PROBLEM REQUIREMENTS:
Set down each line exactly, beginning with the one that contains "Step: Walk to" and continuing through the last line of the listing, and nothing else.

SOURCE DATA:
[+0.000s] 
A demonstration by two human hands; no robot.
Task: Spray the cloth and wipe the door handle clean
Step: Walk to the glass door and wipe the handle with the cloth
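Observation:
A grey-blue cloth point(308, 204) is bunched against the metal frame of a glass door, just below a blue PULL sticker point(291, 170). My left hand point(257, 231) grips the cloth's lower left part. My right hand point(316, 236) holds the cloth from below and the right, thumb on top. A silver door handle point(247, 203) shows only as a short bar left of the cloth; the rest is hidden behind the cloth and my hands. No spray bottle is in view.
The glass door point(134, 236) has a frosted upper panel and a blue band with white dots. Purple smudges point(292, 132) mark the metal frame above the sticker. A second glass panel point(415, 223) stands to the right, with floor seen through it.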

ANSWER AREA:
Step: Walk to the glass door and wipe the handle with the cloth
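Observation:
A grey-blue cloth point(308, 204) is bunched against the metal frame of a glass door, just below a blue PULL sticker point(291, 170). My left hand point(257, 231) grips the cloth's lower left part. My right hand point(316, 236) holds the cloth from below and the right, thumb on top. A silver door handle point(247, 203) shows only as a short bar left of the cloth; the rest is hidden behind the cloth and my hands. No spray bottle is in view.
The glass door point(134, 236) has a frosted upper panel and a blue band with white dots. Purple smudges point(292, 132) mark the metal frame above the sticker. A second glass panel point(415, 223) stands to the right, with floor seen through it.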

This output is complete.